# Hi



## AliS1 (Jan 19, 2020)

Hi, I was diagnosed with T2 diabetes in 2011 and luckily have stayed well since. However, recently my blood sugar levels have been less stable and I’m very keen to take myself in hand, so to speak, and get things under control again. I’m aiming to start the Newcastle diet and hope my gp will support me in doing it this time. They didn’t when I wanted to do it before (lack of understanding I think) but I did get a glucose testing meter which I find so helpful in keeping track of my levels. I’ve not used a forum very successfully in the past but look forward to starting afresh! Thank you.....


----------



## Toucan (Jan 19, 2020)

Hello AliS1 and welcome to the forum,
It sounds as if you have a good understanding already of how to cope with diabetes if you have stayed Ok for the last 9 years - well done.
What sort of eating plan have you been following previously? There are many good solutions. Many on the forum follow a low-carb plan, but I think very few of us have had support from GP's, but it hasn't stopped many of us doing very well with lowering blood glucose levels.
It is good that you have a glucose meter as this gives you the ability to know the effect of various foods on your readings.
I hop it goes well with the Newcastle diet. Have you got a copy of the recent publication 'Life without Diabetes' by Roy Taylor, the 'father' of the Newcastle Diet? I have just started to read it, and finding it interesting.
Please let us know how it all goes for you, and ask any questions you have.


----------



## Ralph-YK (Jan 19, 2020)

Welcome to the forum Ali from a fellow T2.


----------



## Wirrallass (Jan 19, 2020)

....and a warm welcome from another T2.
WL


----------



## rebrascora (Jan 19, 2020)

Hi and welcome from me too.
Whilst I am Type 1, I am another advocate of low carb higher fat (LCHF) eating to manage blood glucose levels. If you need to lose weight then staying reasonably low fat whilst also going low carb will cause you to lose weight and then gradually add more fat as you reach your target weight. If you are committed to doing the Newcastle Diet then good luck, but it is sustaining the weight loss long term after such a radical diet which can prove difficult, whereas eating low carb and then introducing more fat once you reach target weight is an enjoyable and therefore sustainable change of eating regime for life.


----------



## everydayupsanddowns (Jan 19, 2020)

Welcome to the forum @AliS1 

Lots of friendly knowledgeable folk here.
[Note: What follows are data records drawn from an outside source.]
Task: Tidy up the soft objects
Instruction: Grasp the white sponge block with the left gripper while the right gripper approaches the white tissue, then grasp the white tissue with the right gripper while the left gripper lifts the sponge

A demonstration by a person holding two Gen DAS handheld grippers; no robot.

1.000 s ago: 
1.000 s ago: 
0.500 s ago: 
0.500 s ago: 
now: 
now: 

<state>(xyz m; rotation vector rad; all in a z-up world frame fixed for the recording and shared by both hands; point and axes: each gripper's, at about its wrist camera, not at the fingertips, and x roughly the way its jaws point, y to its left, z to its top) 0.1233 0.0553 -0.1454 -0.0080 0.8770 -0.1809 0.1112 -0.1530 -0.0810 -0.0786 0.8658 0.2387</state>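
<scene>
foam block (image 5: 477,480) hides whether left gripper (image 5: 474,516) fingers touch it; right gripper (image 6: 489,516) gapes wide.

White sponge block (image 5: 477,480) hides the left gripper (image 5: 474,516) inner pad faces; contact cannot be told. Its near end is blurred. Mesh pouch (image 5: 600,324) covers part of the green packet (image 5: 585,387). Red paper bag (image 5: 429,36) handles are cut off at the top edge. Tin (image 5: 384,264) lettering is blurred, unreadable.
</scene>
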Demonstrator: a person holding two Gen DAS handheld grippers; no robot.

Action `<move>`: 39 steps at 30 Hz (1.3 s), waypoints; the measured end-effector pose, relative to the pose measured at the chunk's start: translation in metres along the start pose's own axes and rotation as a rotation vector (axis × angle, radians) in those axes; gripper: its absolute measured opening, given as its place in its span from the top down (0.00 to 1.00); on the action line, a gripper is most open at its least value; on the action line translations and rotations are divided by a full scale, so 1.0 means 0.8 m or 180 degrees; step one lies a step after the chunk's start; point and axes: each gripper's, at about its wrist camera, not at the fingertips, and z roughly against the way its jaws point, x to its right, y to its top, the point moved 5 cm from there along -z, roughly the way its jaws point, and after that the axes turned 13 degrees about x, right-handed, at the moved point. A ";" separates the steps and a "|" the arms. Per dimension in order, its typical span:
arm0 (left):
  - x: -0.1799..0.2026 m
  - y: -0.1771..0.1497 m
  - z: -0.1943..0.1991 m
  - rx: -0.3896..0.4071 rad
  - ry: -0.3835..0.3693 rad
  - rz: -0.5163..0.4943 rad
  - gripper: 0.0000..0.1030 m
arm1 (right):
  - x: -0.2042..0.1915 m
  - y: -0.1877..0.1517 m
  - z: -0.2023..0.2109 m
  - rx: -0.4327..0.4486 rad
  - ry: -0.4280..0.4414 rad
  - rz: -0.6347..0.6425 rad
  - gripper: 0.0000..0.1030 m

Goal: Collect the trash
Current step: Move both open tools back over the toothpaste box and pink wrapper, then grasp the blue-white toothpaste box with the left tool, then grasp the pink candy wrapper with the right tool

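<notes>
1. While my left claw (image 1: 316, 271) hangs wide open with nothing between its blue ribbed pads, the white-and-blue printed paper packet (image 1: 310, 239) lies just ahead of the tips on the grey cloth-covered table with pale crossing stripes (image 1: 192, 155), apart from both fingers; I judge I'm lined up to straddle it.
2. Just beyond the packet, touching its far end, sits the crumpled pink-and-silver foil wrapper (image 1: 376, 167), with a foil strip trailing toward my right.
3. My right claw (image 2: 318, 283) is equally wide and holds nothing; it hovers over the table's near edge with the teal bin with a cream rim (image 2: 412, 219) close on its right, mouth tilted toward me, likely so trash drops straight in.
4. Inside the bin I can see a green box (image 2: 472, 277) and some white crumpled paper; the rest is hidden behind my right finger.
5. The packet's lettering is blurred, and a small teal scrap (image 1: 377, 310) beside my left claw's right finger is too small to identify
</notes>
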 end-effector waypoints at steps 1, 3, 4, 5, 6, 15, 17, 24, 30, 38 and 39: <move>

Let us know how you get on with the Newcastle Diet if you give it a go.


----------



## AliS1 (Jan 19, 2020)

Hello Kay
Thank you....I don’t have the book but it sounds really interesting. I was on Metformin for ages but couldn’t tolerate it and was changed to gliclazide which I’m on now plus Januvia and also metformin 500 slow release (again).I’ve successfully used a low carb diet and in the past and  lost weight but I didn’t sustain it well, I’m now feeling that I have to gat some control myself and not just rely on a collection of drugs hence my determination to try this diet. It has never made sense to me that some of the medications encourage weight gain when weight loss is the key! I’m feeling very motivated now though and just hope I can get support from my gp who is really nice but not inclined to support anything out of the ordinary.....in fact what I need is to understand how to manage my meds as I’m reducing calories...thanks again for your encouragement and input. 

Alison

Metformin slow release 500mg
Januvia 100mg x 1
Gliclazide 40mg x2


----------



## AliS1 (Jan 19, 2020)

everydayupsanddowns said:


> Welcome to the forum @AliS1
> 
> Lots of friendly knowledgeable folk here. Let us know how you get on with the Newcastle Diet if you give it a go.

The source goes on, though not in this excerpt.